The ingredients needed to make Vickys Roasted Vegetable Quinoa, Gluten, Dairy, Egg & Soy-Free:
- Use 150 grams of quinoa.
- Use 1 of red onion cut into wedges.
- Get 2 of sweet red peppers, deseeded and thickly sliced.
- Provide 6 of baby parsnips, halved lengthways.
- You need 175 grams of baby carrots.
- Provide 2 tbsp of olive oil.
- Take 1 tbsp of balsamic vinegar.
- Take 30 grams of fresh chopped coriander.
- Prepare 1 of salt & pepper to taste.
Instructions to make Vickys Roasted Vegetable Quinoa, Gluten, Dairy, Egg & Soy-Free:
- Preheat the oven to gas 6 / 200C / 400°F.
- Put the vegetables into a roasting tin, coat with the oil and season. Roast for 25 - 30 minutes or until tender, turning once.

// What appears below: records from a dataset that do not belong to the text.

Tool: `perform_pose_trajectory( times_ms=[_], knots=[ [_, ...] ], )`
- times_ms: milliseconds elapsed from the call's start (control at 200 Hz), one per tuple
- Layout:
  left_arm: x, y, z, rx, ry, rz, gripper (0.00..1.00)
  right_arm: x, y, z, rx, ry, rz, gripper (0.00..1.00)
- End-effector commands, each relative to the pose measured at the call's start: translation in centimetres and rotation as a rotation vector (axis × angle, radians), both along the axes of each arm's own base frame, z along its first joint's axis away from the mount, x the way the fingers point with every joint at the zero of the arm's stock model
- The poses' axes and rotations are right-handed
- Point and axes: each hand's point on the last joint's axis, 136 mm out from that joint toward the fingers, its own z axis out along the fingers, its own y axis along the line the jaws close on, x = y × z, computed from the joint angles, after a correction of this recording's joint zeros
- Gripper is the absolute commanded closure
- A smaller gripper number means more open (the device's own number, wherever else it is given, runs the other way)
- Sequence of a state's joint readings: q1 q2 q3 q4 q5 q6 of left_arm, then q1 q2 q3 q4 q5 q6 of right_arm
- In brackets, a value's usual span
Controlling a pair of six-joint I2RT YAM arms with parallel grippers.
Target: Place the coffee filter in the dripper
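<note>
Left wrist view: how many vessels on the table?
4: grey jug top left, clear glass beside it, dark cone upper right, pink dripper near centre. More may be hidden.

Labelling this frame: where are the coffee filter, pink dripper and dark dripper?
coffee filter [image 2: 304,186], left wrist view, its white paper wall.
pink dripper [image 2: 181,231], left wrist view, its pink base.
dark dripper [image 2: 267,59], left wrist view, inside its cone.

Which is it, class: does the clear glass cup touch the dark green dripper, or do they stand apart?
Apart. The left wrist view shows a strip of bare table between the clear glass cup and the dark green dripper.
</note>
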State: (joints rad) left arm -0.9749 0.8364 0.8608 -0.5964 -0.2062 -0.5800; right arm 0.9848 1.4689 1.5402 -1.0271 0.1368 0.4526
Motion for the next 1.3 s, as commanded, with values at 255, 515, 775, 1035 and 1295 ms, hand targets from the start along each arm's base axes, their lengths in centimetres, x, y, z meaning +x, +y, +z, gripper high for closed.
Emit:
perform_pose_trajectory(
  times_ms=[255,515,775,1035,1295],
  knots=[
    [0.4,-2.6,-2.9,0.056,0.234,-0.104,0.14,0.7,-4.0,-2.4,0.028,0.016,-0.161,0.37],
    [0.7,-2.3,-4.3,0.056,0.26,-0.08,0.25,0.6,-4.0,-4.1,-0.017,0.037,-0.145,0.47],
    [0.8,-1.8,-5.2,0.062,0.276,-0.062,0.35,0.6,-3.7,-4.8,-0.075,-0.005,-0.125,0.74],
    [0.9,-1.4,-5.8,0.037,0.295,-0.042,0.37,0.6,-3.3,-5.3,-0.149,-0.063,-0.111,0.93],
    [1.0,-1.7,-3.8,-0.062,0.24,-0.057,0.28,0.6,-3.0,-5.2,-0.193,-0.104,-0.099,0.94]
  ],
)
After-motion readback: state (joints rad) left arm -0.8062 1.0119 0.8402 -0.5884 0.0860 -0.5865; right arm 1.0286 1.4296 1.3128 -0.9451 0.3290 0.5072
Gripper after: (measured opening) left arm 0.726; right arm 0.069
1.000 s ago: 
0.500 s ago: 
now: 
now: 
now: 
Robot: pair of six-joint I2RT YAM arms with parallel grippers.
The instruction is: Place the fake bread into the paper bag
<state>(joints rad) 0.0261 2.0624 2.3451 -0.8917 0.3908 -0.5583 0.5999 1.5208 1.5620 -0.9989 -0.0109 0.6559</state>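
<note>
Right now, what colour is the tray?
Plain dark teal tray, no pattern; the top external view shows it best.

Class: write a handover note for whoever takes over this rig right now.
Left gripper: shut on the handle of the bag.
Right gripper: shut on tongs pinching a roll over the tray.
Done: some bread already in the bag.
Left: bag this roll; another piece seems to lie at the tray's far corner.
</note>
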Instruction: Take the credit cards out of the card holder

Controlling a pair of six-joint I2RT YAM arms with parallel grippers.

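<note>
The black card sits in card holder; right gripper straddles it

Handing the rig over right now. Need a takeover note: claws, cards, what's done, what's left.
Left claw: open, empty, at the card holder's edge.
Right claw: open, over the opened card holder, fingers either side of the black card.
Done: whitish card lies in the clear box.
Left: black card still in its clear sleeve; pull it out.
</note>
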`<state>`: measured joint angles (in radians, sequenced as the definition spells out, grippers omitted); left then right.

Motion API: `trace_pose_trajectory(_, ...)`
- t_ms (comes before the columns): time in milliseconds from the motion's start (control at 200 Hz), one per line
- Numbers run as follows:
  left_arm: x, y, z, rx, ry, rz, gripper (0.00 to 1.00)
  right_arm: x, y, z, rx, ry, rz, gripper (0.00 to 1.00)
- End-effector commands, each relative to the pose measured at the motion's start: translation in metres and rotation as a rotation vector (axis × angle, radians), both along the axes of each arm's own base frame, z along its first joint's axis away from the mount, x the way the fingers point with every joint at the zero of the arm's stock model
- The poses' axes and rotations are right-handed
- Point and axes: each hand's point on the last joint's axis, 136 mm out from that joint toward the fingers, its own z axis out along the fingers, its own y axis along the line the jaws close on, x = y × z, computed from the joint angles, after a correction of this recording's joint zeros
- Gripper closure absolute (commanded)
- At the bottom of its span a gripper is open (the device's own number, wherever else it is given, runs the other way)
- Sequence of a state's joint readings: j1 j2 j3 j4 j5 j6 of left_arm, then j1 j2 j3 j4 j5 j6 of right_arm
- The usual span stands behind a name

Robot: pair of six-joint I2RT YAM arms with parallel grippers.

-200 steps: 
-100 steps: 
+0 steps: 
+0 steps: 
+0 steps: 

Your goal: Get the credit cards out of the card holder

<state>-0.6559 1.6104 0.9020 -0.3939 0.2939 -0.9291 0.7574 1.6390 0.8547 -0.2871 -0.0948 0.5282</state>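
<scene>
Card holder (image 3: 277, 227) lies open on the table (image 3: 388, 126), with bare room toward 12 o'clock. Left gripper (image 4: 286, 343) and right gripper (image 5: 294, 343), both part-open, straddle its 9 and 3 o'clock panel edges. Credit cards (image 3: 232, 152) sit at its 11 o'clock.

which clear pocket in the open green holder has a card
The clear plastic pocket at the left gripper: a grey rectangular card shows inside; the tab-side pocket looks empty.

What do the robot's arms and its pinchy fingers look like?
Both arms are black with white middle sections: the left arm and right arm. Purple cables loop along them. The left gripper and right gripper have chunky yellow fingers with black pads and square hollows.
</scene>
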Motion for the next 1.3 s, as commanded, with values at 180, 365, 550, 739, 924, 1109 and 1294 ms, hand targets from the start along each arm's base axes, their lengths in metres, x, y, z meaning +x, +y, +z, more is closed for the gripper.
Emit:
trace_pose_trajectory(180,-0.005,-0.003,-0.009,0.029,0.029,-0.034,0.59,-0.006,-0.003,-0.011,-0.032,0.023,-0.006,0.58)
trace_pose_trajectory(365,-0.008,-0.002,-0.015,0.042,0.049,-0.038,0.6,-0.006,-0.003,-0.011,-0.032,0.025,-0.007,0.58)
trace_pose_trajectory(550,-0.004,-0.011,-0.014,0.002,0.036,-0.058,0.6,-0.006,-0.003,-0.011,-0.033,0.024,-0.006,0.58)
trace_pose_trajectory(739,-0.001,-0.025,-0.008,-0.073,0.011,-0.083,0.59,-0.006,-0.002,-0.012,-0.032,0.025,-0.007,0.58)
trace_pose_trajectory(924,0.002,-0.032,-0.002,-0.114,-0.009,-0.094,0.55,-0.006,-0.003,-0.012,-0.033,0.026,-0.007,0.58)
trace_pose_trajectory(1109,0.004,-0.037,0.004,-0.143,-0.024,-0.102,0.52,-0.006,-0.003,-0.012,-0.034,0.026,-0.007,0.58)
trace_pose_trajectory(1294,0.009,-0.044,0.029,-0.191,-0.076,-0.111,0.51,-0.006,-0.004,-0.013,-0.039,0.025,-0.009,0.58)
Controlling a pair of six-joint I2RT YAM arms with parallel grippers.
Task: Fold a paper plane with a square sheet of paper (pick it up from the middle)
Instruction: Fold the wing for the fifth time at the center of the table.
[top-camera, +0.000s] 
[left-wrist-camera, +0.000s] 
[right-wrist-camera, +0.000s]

- Meanwhile, rinse the quinoa then place in a pan of boiling water, 400ml is enough. Simmer for around 15 minutes until soft and fluffy then drain any excess water away.
- Stir the vegetables into the quinoa and let stand covered for 10 minutes.
- Stir in the balsamic, 3/4 of the chopped coriander and season to taste.
- Serve and garnish with the remaining coriander.